Boşanma gerekçeleri kitap oldu. Kadının eşinin cebinden habersiz para alması bir boşanma sebebi... Dahası da var.
Abone ol2000-2007 yılları arasında 600 binden fazla çiftin boşandığı Türkiye’de, birbirinden ilginç nedenlerle boşanma kararları verildi: Kalça çıkığı, kötü kokma, yatağını ıslatmak, cepten habersiz para almak, iç çamaşırları balkondan atmak.
İlginç boşanma kararları avukat Mehmet Şerif Sağıroğlu tarafından “Neden Boşandılar?” adlı kitapta bir araya getirildi.
Boşanma davalarında karar gerekçeleri arasında yer alan bazı ifadeler şöyle:
-Kadının kocasının cebinden habersiz para alması güven duygusunu sarsıcı ve ahlak kurallarına ters düşen bir eylemdir
-Kocanın geceleri yatağını sık sık ıslattığı ve bu rahatsızlığın sürekli nitelikte olduğunun tıbbi raporla sabit olduğu anlaşıldığından, kadının bu duruma katlanması beklenemez
-Kadının iki taraflı ve doğuştan kalça çıkığı cinsel birleşmeyi zorlaştırdığına göre evlilik çekilmez haldedir
-Kocanın evlilik görevlerini yerine getirmediği, karısını ‘Seni boşadım, boşsun’ diyerek evden kovduğu anlaşılmaktadır
-Kocanın karısını devamlı olarak silahla tehdit ettiği, dövdüğü, halıya sarıp üzerine oturduğu anlaşılmaktadır
-Kocanın karısına kötü muamelede bulunduğu, karısının iç çamaşırlarını balkondan attığı, diğer eşyalarını da evden attığı anlaşılmaktadır
-Kadının kendisini aşırı şekilde ibadete verdiği, yemek yapmadığı, evin temizliği ve çocuklarla ilgilenmediği anlaşılmaktadır
-Kadının alışılagelmiş temizlik kurallarına uymadığı, adeta saçından yağ damladığı ve koktuğu anlaşılmaktadır
-Kadının televizyona çıkarak aile sırlarını açıkladığı anlaşılmaktadır.
NİŞAN TÖRENİNDE BAŞÖRTÜSÜZ FOTOĞRAF ÇEKTİRİNCE
Kitapta Yargıtay’ın son 44 yılda verdiği değişik kararlar da yer aldı.
Kadının ırzına geçilmiş olması, kocası açısından ortak hayatı çekilmez hale getiren bir olaydır.

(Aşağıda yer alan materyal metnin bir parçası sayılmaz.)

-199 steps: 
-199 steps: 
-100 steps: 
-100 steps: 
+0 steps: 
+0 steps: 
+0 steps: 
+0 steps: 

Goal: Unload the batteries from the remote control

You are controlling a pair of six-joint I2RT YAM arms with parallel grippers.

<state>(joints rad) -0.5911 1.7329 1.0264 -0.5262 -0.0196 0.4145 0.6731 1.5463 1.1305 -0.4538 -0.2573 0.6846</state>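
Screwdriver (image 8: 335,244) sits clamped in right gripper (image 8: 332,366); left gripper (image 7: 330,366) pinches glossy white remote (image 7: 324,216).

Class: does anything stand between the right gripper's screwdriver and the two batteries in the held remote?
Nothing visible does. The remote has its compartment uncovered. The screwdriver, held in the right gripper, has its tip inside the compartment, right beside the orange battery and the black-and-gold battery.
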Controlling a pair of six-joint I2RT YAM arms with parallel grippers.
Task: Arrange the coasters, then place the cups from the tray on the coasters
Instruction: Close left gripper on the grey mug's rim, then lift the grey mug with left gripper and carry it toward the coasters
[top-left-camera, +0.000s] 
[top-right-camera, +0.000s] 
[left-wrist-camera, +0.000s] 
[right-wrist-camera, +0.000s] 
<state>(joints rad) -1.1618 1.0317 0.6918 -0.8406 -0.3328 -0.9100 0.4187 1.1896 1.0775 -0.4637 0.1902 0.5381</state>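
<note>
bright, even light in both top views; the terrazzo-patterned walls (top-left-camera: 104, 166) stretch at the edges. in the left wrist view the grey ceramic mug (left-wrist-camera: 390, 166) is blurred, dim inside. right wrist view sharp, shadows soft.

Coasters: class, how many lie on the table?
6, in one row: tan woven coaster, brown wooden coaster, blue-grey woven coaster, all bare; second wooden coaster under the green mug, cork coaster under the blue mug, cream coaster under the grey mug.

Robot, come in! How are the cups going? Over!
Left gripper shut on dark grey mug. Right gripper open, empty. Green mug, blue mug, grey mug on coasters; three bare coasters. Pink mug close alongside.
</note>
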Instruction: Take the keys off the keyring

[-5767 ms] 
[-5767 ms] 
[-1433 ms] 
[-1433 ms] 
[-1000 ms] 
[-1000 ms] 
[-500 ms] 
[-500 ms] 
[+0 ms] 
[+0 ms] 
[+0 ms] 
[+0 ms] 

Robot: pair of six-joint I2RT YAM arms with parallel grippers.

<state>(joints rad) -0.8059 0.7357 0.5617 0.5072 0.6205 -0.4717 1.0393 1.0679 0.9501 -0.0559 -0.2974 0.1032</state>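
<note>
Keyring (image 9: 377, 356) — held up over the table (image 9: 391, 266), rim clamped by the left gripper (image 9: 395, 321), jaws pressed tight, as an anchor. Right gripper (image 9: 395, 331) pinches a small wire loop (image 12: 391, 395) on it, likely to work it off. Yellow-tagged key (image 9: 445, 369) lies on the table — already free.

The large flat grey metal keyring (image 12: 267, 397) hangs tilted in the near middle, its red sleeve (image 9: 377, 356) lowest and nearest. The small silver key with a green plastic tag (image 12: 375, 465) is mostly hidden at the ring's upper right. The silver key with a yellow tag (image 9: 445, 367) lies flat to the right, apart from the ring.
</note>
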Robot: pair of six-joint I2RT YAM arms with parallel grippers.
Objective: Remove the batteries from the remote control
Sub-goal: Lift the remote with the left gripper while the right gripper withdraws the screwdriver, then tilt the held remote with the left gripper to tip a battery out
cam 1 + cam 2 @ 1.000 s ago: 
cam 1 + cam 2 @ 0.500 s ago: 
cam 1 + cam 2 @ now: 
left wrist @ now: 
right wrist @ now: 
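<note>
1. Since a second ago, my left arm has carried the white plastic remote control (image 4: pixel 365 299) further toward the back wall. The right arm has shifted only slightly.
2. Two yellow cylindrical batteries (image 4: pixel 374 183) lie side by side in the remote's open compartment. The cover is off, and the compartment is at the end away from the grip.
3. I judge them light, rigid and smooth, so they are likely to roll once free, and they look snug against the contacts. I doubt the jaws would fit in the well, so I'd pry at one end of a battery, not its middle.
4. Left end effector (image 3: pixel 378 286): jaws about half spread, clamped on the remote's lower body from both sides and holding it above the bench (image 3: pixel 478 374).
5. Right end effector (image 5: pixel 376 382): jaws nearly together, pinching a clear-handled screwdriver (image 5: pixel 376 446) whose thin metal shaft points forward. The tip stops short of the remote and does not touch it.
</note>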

Türk toplumu, karısı böyle bir duruma düşen kocadan karısını şefkatle bağrına basmasını beklemez. Bu şartlar altında kocayı müşterek hayatı devam ettirmeye zorlamak haksızlık olur. Bu halde boşanmaya karar verilmesi gerekir. (Yargıtay 2. Hukuk Dairesi/1 Mart 1976)
-Hangi nedenle olursa olsun cinsel uyum ve doyumun sağlanmaması evlilik birliğini temelinden sarsar. Olayımızda kocanın cinsel organı normal yapıda olmasına rağmen psikolojik nedenlerle olsa dahi 8 aylık evlilik süresinde eşinin kızlığını bozamamış olması, evlilik birliğini temelinden sarsar. (Yargıtay 2. Hukuk Dairesi/25 Ocak 1990)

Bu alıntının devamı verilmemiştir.